# [Problem to solve]
Your task is to repeat exactly the lines below between the line holding "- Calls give" and the line holding "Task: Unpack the", inclusive, and only those.

# [Records for the task]
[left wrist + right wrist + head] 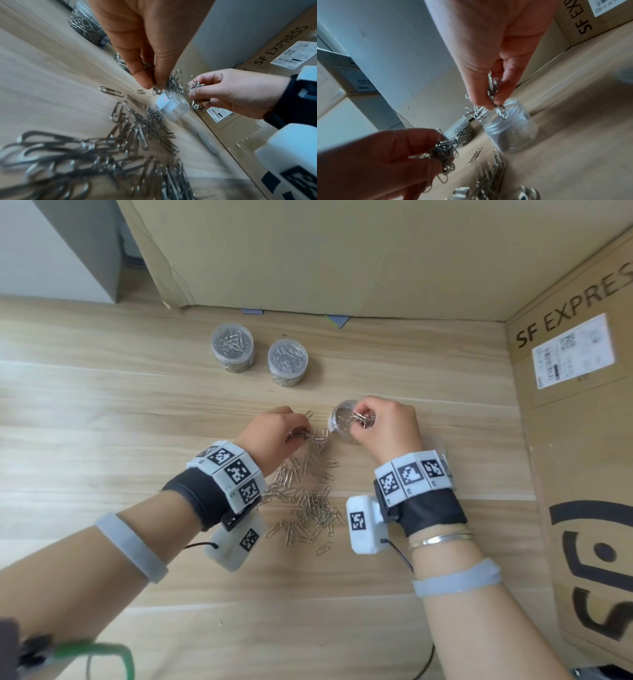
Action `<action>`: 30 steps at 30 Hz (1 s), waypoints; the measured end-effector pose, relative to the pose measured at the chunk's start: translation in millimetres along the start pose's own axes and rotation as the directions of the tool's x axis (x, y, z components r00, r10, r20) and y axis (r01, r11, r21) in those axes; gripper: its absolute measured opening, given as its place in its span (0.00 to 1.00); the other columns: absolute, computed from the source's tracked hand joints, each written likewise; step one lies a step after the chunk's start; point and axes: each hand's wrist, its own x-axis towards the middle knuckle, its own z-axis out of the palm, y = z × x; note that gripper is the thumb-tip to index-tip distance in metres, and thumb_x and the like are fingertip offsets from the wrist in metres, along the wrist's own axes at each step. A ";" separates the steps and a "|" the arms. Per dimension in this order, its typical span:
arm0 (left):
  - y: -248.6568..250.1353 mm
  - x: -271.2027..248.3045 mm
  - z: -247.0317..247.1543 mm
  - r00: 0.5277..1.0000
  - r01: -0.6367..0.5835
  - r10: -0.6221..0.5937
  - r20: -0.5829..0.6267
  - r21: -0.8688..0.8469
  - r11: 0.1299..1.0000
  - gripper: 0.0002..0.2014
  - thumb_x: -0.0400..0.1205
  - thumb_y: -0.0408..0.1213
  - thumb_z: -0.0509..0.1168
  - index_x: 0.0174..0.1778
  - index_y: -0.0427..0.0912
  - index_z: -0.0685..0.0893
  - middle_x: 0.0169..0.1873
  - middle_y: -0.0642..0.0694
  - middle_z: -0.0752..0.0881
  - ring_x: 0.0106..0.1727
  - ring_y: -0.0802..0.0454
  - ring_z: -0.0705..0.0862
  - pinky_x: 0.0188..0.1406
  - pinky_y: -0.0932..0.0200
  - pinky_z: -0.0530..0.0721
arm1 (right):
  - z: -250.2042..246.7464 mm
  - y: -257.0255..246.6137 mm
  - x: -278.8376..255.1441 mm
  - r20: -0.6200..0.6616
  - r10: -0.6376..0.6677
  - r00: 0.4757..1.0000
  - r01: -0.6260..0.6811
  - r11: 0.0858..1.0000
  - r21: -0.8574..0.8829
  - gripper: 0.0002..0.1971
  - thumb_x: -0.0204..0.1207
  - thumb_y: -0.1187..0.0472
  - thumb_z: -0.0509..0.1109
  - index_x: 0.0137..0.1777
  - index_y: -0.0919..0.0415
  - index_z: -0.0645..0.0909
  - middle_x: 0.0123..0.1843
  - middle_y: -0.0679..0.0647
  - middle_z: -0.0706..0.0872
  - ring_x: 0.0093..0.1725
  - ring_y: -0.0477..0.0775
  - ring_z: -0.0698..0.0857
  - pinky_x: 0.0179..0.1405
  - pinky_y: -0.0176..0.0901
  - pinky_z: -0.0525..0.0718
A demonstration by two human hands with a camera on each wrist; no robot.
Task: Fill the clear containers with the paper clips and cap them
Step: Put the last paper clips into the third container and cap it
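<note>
both hands [274, 431] [387, 422] pinch paper clips [494, 94]; open jar [510, 127] blurred, contents unclear.

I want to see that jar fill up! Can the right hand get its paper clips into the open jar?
Probably yes. The right hand pinches its paper clips just above the open jar, which has no cap on, and nothing sits between them.

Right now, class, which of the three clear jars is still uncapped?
The jar under the right hand, beside the loose clips; its mouth is open. The two jars farther back are capped and full.
</note>
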 end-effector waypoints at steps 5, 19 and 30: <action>6.2 6.8 -3.4 1.000 -0.011 0.012 0.015 -0.019 1.000 0.09 0.78 0.34 0.65 0.53 0.40 0.83 0.46 0.43 0.82 0.46 0.45 0.81 0.46 0.60 0.73 | 0.1 -4.3 16.4 0.037 0.028 0.999 -0.025 0.996 -0.089 0.08 0.73 0.63 0.69 0.51 0.56 0.85 0.48 0.55 0.89 0.46 0.55 0.85 0.42 0.36 0.76; 43.4 36.0 -10.7 0.998 -0.057 0.056 0.024 0.021 0.998 0.10 0.78 0.32 0.63 0.54 0.38 0.83 0.49 0.38 0.82 0.47 0.42 0.81 0.47 0.58 0.74 | -13.5 13.7 11.8 -0.150 0.095 0.984 -0.084 0.993 0.077 0.09 0.78 0.60 0.63 0.46 0.57 0.85 0.41 0.56 0.90 0.40 0.60 0.88 0.45 0.54 0.86; 62.6 58.3 1.7 0.998 0.000 -0.008 0.061 0.130 0.992 0.14 0.77 0.33 0.65 0.58 0.40 0.81 0.55 0.39 0.81 0.55 0.41 0.80 0.52 0.51 0.79 | -14.1 32.1 -5.4 -0.123 0.106 0.987 -0.100 0.994 0.055 0.10 0.77 0.62 0.62 0.45 0.57 0.85 0.41 0.56 0.90 0.42 0.59 0.87 0.45 0.53 0.86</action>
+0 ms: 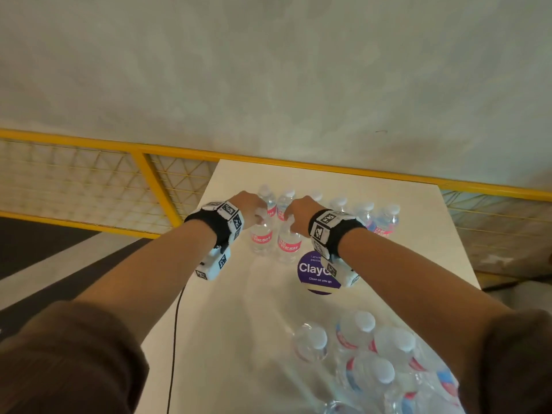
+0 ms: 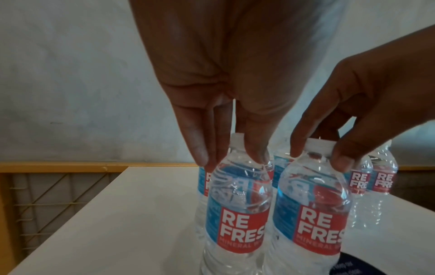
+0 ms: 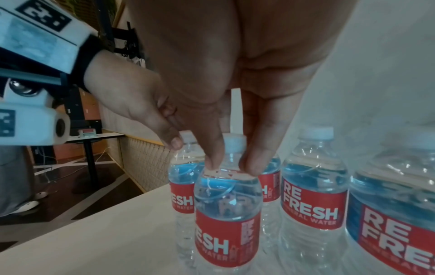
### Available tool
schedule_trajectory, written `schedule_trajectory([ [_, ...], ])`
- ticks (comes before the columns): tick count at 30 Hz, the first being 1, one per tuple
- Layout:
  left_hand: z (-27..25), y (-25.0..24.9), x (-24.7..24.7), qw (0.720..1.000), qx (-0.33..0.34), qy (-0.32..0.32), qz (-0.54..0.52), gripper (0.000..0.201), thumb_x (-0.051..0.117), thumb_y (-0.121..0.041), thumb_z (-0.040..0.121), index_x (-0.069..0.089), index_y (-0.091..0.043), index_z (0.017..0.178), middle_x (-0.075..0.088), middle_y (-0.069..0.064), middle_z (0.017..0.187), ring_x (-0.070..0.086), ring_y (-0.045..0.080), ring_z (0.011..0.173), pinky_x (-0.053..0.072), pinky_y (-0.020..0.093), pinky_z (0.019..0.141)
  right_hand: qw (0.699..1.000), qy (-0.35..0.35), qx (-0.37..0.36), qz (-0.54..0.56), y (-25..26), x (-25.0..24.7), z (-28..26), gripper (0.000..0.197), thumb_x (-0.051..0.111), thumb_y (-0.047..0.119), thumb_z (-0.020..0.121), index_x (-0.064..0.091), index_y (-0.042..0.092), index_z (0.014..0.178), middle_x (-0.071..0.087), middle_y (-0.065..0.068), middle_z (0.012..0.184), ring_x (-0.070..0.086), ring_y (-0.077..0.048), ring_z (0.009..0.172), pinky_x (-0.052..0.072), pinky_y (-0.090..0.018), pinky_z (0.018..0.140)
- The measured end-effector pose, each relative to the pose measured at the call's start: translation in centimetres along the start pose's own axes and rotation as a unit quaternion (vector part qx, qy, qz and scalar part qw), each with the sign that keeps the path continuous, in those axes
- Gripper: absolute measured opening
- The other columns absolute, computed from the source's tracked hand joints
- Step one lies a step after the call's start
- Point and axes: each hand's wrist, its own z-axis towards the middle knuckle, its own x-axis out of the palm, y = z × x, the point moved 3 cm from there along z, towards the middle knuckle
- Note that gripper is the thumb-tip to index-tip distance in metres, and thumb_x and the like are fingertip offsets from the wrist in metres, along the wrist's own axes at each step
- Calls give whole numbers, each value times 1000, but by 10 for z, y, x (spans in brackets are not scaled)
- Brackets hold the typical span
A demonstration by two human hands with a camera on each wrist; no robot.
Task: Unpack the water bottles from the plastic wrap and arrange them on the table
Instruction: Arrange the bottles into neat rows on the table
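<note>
Two clear water bottles with red and blue labels stand upright side by side on the white table (image 1: 239,309), just in front of a row of several bottles (image 1: 365,215). My left hand (image 1: 257,211) pinches the neck of the left bottle (image 1: 261,238) from above; in the left wrist view the left hand (image 2: 230,158) has its fingertips on the left bottle (image 2: 237,214) just under the cap. My right hand (image 1: 294,216) pinches the right bottle (image 1: 288,245) the same way, as the right hand (image 3: 231,161) shows on the right bottle (image 3: 228,219). The torn plastic wrap (image 1: 430,392) with several bottles lies near me, at the right.
A round purple sticker (image 1: 310,271) lies on the table right behind the two held bottles, towards me. A yellow railing with wire mesh (image 1: 155,177) runs along the table's far and left sides. A black cable (image 1: 174,330) hangs at the left table edge.
</note>
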Motion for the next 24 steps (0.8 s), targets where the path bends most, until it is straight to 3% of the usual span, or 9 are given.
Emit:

# [Answer space]
- Calls give whole numbers, each value times 1000, but by 10 for z, y, x (spans in brackets are not scaled)
- Brackets hold the typical span
A demonstration by two human hands with a camera on each wrist; no robot.
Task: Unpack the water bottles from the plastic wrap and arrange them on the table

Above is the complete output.